What the task requires:
Only lines containing "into" are wanted from the data below. Copy those lines.

Stored data entries
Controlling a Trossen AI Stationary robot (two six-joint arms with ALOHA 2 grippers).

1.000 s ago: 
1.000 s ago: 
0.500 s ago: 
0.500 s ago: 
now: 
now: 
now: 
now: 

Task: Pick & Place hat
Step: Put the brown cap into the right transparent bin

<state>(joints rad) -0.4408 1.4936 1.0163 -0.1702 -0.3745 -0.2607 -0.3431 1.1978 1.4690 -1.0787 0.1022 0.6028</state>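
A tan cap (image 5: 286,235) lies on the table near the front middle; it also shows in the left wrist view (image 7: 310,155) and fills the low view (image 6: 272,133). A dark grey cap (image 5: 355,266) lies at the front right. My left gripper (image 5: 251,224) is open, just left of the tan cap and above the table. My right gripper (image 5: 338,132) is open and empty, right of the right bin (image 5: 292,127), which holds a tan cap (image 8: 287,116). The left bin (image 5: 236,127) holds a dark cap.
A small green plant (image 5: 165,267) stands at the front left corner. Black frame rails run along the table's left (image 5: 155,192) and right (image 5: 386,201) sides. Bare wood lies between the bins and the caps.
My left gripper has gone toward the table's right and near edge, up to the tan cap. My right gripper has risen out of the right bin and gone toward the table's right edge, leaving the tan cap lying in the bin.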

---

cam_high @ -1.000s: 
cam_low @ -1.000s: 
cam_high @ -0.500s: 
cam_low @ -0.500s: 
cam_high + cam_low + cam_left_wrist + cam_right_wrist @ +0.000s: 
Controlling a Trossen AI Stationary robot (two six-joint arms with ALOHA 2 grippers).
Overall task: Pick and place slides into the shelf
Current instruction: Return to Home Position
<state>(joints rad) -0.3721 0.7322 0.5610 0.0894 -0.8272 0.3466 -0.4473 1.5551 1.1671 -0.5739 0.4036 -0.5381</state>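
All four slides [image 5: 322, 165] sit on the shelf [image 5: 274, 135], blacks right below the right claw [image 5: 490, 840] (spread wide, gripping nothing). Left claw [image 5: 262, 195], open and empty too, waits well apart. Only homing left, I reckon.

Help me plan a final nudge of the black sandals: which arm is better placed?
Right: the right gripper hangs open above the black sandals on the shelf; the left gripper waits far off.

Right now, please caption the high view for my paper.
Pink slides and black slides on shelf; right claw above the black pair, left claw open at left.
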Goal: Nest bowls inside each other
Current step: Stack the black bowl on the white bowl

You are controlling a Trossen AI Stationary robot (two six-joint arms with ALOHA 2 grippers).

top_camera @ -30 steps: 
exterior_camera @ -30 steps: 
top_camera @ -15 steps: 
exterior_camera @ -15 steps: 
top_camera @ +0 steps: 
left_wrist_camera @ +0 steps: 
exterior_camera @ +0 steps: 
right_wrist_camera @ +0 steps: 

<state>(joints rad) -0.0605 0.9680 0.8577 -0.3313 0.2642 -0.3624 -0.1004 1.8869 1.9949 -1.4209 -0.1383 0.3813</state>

Task output:
Step: Put the brown cap into the right transparent bin
Overall task: Pick and place slides into the shelf

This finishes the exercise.